Sunday, February 3, 2013

The Detriment of Youth


a whole life ahead of her
I kissed my husband good bye early yesterday morning, before the roosters crowed and the coffee was ready, before the sun peeked over the barn and told him to stay warm. He told me the same thing, and to have a good run, that he knew I could do it. There were ten miles on the docket despite the sub-freezing temps and he knew I was nervous. Good thing I went with friends.

I don't know how he knew I could do it having never run that distance before.  He's under the impression I could run a marathon tomorrow and he's wrong but I soak up his assuredness, his easy confidence about my running that I lack. He doesn't seem to remember my failures, my aches and pains, the stress fractures, the hip problem that has plagued me for years and the ankle issues like I do. I feel like my body is a ticking time bomb of injury-waiting-to-happen. I remember how slow I felt when I was younger, how I got side stitches, tired easily and was frequently discouraged. He doesn't recall how I flitted from one thing to the next, never really dedicated myself for any length of time to one thing, always getting sidetracked and making excuses. Why now at 42 are things better? Don't we get more decrepit as we get older?

Assuming the reason had something to do with my brain more than my body, I went in search of the answer. Let's keep in mind I am not fast, and have yet to run a race, I'm just saying running is more enjoyable and easier for me now than it ever has been and I wanted to know why. I found an article on BlogHer entitled "Late Bloomer Jocks-Older Women Runners Train Hard and Run Fast". Hmmm. In it the author cites a researcher who among other things asserts "older women may be faster because, oddly enough, they are trying harder than younger women and discovering for the first time what they are capable of" and that "the experience for women as 'a kind of wakening, an epiphany'". Okay, maybe that's part of it. But I think it has more to do with what I tell myself inside. I think it has everything to do with where I am in life, yes, with maturity.

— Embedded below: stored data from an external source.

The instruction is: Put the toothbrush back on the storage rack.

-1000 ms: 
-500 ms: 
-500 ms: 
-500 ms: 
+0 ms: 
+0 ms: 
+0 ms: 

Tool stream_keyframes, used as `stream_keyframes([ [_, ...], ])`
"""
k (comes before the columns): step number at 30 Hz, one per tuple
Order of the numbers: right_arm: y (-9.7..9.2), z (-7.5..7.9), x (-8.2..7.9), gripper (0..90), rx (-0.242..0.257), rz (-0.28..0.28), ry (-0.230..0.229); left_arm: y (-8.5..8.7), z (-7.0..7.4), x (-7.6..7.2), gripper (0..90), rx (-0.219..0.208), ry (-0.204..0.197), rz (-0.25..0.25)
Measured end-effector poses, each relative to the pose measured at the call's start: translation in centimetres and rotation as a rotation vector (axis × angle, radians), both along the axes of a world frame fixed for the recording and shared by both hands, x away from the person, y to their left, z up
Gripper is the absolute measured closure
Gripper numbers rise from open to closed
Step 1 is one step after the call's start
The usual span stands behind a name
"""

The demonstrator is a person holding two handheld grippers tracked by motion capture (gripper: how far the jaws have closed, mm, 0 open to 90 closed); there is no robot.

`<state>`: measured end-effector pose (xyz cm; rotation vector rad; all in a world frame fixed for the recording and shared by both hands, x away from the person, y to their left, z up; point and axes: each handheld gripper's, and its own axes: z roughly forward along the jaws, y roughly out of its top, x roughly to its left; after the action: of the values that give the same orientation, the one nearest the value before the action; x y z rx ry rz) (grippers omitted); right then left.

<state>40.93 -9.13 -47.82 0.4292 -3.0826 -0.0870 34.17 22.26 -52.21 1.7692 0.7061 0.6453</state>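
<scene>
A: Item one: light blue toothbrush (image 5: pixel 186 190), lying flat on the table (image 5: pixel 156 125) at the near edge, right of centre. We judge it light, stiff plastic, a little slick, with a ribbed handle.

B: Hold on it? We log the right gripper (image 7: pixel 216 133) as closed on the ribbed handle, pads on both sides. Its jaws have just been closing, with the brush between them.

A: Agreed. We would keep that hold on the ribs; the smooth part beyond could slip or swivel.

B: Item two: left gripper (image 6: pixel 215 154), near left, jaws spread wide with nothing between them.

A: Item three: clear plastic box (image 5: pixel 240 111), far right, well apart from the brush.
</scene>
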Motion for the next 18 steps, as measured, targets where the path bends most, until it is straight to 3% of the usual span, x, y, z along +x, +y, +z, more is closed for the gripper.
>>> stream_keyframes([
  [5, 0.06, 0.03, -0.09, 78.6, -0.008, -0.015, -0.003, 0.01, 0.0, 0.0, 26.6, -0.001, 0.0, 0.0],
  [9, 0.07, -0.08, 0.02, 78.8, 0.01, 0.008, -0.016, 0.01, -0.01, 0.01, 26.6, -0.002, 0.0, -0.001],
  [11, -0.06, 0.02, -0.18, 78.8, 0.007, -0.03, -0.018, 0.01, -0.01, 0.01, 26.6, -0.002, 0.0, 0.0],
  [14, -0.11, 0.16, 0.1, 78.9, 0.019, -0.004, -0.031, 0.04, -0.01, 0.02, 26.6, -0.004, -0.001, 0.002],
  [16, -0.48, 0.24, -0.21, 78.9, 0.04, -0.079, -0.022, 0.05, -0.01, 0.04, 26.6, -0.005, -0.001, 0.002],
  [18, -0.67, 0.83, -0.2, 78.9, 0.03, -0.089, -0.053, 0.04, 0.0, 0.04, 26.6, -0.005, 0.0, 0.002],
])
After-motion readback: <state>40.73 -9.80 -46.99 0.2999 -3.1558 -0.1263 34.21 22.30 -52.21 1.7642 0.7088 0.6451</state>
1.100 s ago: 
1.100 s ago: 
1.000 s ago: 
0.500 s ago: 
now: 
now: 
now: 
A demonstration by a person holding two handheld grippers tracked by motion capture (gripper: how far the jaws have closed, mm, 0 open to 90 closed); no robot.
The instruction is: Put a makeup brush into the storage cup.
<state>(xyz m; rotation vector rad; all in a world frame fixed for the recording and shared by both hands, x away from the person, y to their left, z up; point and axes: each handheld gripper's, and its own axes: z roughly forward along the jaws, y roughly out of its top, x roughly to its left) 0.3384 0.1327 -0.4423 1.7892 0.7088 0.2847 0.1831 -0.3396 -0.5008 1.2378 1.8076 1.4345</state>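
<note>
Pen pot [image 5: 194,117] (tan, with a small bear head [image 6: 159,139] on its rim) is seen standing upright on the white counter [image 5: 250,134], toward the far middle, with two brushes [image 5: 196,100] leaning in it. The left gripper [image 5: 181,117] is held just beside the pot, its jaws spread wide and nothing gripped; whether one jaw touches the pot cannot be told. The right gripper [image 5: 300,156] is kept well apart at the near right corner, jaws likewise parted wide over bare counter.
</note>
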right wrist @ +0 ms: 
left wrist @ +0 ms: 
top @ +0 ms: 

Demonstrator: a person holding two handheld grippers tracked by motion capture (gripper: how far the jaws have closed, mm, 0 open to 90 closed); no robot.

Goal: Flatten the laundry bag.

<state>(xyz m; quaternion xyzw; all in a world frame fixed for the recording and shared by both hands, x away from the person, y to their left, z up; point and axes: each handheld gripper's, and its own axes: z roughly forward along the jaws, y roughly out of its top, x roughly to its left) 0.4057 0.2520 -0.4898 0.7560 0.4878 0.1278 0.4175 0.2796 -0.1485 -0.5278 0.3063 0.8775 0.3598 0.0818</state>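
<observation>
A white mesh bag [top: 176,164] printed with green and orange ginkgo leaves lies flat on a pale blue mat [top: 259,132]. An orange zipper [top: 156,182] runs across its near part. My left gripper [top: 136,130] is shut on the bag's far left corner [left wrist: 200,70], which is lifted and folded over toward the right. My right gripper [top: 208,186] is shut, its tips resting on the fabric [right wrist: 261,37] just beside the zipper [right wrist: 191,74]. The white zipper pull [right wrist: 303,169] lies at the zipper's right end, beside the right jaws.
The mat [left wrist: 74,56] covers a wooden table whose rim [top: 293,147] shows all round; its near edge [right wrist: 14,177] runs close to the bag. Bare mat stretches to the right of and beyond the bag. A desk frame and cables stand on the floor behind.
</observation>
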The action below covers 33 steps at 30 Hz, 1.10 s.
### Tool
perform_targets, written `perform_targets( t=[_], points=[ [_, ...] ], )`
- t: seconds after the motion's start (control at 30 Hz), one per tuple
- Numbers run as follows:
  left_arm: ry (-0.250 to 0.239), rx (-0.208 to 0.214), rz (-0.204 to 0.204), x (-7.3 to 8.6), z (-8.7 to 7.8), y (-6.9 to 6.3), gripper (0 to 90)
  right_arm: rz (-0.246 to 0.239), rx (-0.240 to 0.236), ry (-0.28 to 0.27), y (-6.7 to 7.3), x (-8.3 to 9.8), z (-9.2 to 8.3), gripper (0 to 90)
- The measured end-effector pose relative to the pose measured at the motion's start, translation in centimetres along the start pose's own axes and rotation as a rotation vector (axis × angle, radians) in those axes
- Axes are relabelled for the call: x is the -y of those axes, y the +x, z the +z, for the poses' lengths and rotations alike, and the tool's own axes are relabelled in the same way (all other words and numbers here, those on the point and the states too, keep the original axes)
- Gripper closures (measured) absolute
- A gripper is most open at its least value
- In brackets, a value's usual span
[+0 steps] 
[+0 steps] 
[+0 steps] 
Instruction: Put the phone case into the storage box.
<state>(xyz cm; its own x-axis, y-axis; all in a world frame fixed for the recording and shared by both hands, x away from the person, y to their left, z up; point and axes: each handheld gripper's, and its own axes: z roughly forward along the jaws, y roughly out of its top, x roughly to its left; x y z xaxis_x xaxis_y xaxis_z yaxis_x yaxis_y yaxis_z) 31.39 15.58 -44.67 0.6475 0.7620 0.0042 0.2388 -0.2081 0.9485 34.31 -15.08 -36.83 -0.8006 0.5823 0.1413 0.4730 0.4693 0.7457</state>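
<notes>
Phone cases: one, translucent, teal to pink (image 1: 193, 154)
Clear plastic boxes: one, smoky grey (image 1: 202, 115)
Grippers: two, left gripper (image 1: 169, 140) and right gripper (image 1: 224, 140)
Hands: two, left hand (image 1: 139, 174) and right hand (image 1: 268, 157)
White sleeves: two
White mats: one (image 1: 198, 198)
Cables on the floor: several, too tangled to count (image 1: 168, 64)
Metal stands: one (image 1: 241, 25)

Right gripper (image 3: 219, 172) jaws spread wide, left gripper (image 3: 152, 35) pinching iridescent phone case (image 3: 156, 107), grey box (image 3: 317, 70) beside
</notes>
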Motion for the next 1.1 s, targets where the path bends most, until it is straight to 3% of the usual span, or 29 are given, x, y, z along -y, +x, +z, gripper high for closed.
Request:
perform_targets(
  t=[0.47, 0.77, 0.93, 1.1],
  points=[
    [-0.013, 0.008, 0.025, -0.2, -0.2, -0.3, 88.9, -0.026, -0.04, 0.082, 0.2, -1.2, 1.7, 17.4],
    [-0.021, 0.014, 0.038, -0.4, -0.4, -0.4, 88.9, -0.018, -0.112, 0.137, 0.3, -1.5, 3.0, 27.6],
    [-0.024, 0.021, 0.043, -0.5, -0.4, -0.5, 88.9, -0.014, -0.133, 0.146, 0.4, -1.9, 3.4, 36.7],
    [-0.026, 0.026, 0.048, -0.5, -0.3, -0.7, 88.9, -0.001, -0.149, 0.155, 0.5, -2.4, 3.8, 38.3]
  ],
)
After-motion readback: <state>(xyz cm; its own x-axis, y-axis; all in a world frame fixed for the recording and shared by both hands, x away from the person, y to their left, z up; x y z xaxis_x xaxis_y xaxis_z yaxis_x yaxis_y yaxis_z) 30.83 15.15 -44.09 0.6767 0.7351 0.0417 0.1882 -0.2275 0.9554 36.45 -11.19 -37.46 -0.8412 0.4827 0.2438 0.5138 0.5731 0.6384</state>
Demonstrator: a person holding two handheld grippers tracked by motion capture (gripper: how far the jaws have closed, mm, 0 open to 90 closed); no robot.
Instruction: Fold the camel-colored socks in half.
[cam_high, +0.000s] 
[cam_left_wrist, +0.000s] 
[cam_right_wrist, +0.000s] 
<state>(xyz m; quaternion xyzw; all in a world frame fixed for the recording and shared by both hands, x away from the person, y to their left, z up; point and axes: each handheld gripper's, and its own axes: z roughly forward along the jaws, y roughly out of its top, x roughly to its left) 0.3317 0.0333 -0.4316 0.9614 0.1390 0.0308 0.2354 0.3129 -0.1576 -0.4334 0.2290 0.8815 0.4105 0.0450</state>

I believe our pursuits, or whatever we dedicate ourselves to as we age, whether it be running or painting or piano, writing, etc., has in part to do with the following:

giving ourselves permission
not feeling guilty, selfish or self-centered for self-discovery
grabbing fun by the hand and running with it (no pun intended)
focus
dedication
study, concentration, research
a positive attitude (I can do it!)
belief in something bigger than ourselves (get outside your head, girl!)

It's also important to note, that my twenties were full of self-sabotage.  They were Jekyl and Hyde years, while I was on the one side studying my tail off then starting a career, they were also full of partying and eating poorly. It's hard as hell to run well with a hangover and a belly full of takeout. My thirties were spent pregnant, nursing, recovering from being pregnant, and glued to three little ones so there's all of that to consider too. I suppose now it's time I do something for myself.

But more than that is the transformation of my mind.  I've drifted away from the naysayers in my life, the negative forces that consistently, repeatedly dragged me down and reminded me I was worthless and unimportant. Wrong. Invisible. At the moment I broke free and stuck up for myself if you will, things changed. I taught myself to knit. I started my own business. An Etsy shop. A blog. I dabbled in photography. Family life changed for the better. Things have incrementally improved since that day (after they first got exponentially worse).

Now the road accepts all of my days. The wind listens to my happy thoughts and dries my tears, and God is with me on the run. 

I finished those ten miles yesterday, full of brain fog and good fatigue and parked myself in front of the woodstove after.  I watched two movies and five kids.  I am fine, just like my husband said I'd be.  It was cold as hell on those back country roads and I thought I'd barf the pancakes I had for breakfast, they were a poor pre-run choice.  Note to self.  I ran with my friends, my crew, Clair, Larry and my 20 year PT bestie, Mimi.  Without them it wouldn't have been the same, I might even have given up.  It's the support from those who love you that make anything possible. I wish I knew that in my twenties.  I'm glad I know it now.

2 comments:

LProffitt said...

So proud of you,Amy!!! I've always thought of you as an amazing person. What you have gone through has made you who you are today. You're such a great role model for your children. Keep up the good work!!

LProffitt said...

Previous comment was from Megan not Larry!!